All of our lives are interconnected, and our mishegas – our, uh, stuff, our baggage— is manifest in everything we do, whether or not we're conscious of it.
Try not to judge yourself, or shame yourself.
Just look with compassionate curiosity, like a bystander who wants to understand a person in pain so they can help. OK?
With any/all of them (sex/food/tech/money):
What are the feelings that you're giving yourself space to feel?
What feelings aren't you giving yourself space or permission to feel?
What is the fear driving some of your choices?
What's that fear trying to tell you?
"Transformation goes on all the time. We are transforming beings. Transformation is a divine imperative. It’s always introduced that way in the Torah — not as something we undergo as a kind of leisure activity, which I think is how many in this country regard spiritual activity, you know, something we do on weekends, but really essential to our meaning as human beings."
Rabbi Alan Lew
Hodesh tov, y'all. May it be a sweet month for you, whatever this month means for you personally, religiously, or in any other way. ❤️ 🌱
🌱🌱🌱🌱🌱🌱🌱🌱🌱🌱🌱🌱🌱🌱🌱🌱🌱🌱🌱🌱🌱🌱🌱🌱🌱
A note on the subscription model:
I want my work to be as accessible to as many people as possible, in as many ways as possible. That's why the Monday essays are free, and why we donate subscriptions to anyone for whom paying is a barrier to the House of Study posts.

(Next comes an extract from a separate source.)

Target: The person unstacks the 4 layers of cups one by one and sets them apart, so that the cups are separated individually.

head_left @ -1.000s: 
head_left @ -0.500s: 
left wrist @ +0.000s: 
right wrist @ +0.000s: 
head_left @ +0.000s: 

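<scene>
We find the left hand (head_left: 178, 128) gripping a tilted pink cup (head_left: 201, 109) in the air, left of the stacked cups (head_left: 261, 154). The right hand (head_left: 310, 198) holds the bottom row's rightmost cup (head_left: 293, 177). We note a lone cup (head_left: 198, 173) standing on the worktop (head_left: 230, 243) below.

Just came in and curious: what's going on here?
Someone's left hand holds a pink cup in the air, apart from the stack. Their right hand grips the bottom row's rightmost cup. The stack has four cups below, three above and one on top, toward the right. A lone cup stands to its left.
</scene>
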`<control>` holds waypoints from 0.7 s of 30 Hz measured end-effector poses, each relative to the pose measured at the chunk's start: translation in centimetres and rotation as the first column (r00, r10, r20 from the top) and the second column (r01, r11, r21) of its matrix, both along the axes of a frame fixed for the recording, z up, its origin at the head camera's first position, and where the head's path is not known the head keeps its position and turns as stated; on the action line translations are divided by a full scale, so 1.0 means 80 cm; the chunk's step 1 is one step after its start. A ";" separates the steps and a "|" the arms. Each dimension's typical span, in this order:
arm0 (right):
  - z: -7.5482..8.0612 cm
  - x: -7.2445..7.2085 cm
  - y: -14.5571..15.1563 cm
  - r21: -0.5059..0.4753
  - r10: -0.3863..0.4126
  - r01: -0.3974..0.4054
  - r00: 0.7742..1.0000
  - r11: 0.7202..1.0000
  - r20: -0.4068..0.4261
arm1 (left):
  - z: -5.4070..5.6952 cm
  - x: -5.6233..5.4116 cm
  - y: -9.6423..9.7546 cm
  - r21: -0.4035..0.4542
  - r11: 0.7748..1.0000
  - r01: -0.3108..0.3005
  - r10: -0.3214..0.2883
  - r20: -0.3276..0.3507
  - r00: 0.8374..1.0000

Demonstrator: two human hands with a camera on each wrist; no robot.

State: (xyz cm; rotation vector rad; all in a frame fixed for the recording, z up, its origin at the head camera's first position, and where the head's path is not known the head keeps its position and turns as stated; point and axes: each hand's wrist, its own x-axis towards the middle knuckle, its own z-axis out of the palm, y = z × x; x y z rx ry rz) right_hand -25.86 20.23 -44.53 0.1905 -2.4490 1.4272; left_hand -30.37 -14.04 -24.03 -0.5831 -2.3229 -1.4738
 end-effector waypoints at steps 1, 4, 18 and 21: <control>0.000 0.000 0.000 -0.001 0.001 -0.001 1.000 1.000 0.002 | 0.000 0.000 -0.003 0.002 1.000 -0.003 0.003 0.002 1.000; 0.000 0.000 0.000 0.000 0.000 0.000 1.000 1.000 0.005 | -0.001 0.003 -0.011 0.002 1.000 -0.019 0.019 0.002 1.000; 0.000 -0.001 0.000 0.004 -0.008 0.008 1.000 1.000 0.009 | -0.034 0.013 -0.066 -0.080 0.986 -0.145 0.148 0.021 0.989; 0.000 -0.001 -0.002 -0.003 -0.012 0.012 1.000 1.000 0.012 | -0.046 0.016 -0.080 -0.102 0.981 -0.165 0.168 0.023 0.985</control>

I also believe people should be paid fairly for their work. Needless to say, these two values sometimes seem to be in conflict, but I do what I can to find a fair balance. I offer many resources for free, and charge for others. When you donate generously or pay at the top of our scale, that helps support the work I do, provides access for those who have fewer resources, pays for the infrastructure and the technical and practical support that it takes to do this, and helps us keep the work sustainable. ❤️ 🌱
FOOTNOTE
[[1]]: Does this mean that we should put our spiritual teachers on pedestals? No, no we should not. We’ve had it out over Kiddush, the post-service snax, about his sermon, more than once. He periodically missed important things about gender, as many of even the best-intentioned men of his generation did. And so on. He was as human a person as any human person is. But he was also a damn fine spiritual teacher– and knew about things like "boundaries" and "caring for his students appropriately" as well as all the stuff people usually think of.